== Segment start ==
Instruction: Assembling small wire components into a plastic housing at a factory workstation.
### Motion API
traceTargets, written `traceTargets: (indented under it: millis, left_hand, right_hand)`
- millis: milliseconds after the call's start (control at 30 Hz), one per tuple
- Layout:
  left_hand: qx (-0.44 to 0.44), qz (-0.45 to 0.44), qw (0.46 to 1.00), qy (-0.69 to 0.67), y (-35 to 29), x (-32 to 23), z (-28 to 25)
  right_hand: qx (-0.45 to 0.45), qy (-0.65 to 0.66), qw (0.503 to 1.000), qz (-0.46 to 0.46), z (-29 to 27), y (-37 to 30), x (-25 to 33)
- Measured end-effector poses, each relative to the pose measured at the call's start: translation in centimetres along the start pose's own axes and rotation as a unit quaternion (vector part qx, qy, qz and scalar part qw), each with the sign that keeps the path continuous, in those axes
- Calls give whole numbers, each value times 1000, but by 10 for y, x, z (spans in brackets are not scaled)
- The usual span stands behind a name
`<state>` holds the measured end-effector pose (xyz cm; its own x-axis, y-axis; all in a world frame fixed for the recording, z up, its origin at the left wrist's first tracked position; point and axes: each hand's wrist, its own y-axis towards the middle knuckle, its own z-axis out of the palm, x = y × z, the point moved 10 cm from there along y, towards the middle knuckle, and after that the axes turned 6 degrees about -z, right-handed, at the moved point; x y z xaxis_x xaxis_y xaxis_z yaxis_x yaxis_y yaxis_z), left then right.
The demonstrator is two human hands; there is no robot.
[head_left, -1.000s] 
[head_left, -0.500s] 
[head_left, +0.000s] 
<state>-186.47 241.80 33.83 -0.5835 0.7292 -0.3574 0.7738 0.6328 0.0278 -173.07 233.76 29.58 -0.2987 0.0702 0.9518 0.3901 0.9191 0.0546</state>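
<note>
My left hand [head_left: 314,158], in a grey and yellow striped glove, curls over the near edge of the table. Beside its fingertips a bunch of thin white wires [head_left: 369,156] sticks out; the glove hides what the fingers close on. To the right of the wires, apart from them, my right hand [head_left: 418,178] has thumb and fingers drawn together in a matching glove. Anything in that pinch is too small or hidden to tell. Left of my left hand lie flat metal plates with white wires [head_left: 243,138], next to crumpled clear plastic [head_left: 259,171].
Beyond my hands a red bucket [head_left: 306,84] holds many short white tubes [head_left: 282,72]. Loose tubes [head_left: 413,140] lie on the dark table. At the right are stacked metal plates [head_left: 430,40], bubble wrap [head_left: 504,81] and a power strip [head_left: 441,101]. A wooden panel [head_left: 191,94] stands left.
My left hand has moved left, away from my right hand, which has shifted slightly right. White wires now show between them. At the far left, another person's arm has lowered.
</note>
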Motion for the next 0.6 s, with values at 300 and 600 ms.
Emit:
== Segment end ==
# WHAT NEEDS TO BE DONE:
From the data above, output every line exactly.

# ANSWER BOX:
Instruction: Assembling small wire components into a plastic housing at a factory workstation.
### Motion API
traceTargets, written `traceTargets: (indented under it: millis, left_hand, right_hand)`
- millis: milliseconds after the call's start (control at 30 Hz), one per tuple
- Layout:
  left_hand: qx (-0.44 to 0.44), qz (-0.45 to 0.44), qw (0.46 to 1.00), qy (-0.69 to 0.67), y (-35 to 29), x (-32 to 23), z (-28 to 25)
  right_hand: qx (-0.45 to 0.45), qy (-0.65 to 0.66), qw (0.503 to 1.000), qz (-0.46 to 0.46), z (-29 to 27), y (-37 to 30), x (-25 to 33)
- Measured end-effector poses, each relative to the pose measured at the call's start: translation in centimetres along the start pose's own axes and rotation as a unit quaternion (vector part qx, qy, qz and scalar part qw), each with the sign that keeps the path continuous, in those axes
- Calls give whole numbers, each value times 1000, but by 10 for y, x, z (spans in brackets are not scaled)
- The usual span stands behind a name
`<state>` holds the measured end-effector pose (xyz cm; its own x-axis, y-axis; all in a world frame fixed for the recording, z up, its origin at the left wrist's first tracked position; point and axes: each hand's wrist, its own y-axis towards the middle knuckle, its own z-axis out of the palm, x = y × z, the point moved 10 cm from there along y, towards the middle knuckle, and after that the axes turned 6 degrees about -z, right-handed, at the moved point; x y z xaxis_x xaxis_y xaxis_z yaxis_x yaxis_y yaxis_z), left then right.
The demonstrator is two human hands; there is no robot.
[head_left, -1.000s] 
[head_left, -0.500s] 
[head_left, +0.000s] 
<state>-186.47 241.80 33.83 -0.5835 0.7292 -0.3574 0.7738 0.6328 0.0278 -173.07 233.76 29.58 -0.2987 0.0702 0.9518 0.3901 0.9191 0.0546</state>
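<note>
My left hand [head_left: 314,158], in a grey and yellow striped glove, curls over the near edge of the table. Beside its fingertips a bunch of thin white wires [head_left: 369,156] sticks out; the glove hides what the fingers close on. To the right of the wires, apart from them, my right hand [head_left: 418,178] has thumb and fingers drawn together in a matching glove. Anything in that pinch is too small or hidden to tell. Left of my left hand lie flat metal plates with white wires [head_left: 243,138], next to crumpled clear plastic [head_left: 259,171].
Beyond my hands a red bucket [head_left: 306,84] holds many short white tubes [head_left: 282,72]. Loose tubes [head_left: 413,140] lie on the dark table. At the right are stacked metal plates [head_left: 430,40], bubble wrap [head_left: 504,81] and a power strip [head_left: 441,101]. A wooden panel [head_left: 191,94] stands left.
My left hand has moved left, away from my right hand, which has shifted slightly right. White wires now show between them. At the far left, another person's arm has lowered.
</note>
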Motion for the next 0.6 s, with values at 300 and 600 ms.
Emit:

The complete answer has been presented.